Work to complete> The data beneath this task has to be reprinted character for character.

Source material>
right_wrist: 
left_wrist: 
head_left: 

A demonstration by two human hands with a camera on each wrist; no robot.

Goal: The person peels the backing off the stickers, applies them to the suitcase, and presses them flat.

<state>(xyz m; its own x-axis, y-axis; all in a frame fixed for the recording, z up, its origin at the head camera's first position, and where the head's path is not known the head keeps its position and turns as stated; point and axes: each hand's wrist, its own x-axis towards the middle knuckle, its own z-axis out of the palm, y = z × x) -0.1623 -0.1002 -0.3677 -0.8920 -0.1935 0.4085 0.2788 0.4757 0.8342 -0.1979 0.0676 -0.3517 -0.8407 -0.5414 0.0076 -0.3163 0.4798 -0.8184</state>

Response>
right_wrist: 
left_wrist: 
head_left: 

A demonstration by two human hands with a camera on each wrist; no robot.

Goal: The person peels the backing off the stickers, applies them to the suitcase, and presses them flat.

<state>(xyz m; its own x-axis, y-axis; all in a frame fixed for the recording, z up, its origin at the head camera's first position, and where the head's path is not known the head keeps its position and turns as stated; point and axes: each hand's wrist, its own x-axis towards the middle knuckle, its own z-axis out of the palm, y = z × x) -0.1623 -0.1002 -0.3677 -0.8920 -0.1935 0.4085 0.2788 0.4757 0.8342 -0.1979 0.0676 -0.3517 -0.8407 -0.5414 0.0076 -0.3163 0.4798 -0.8184</state>

This exercise requires no further answer.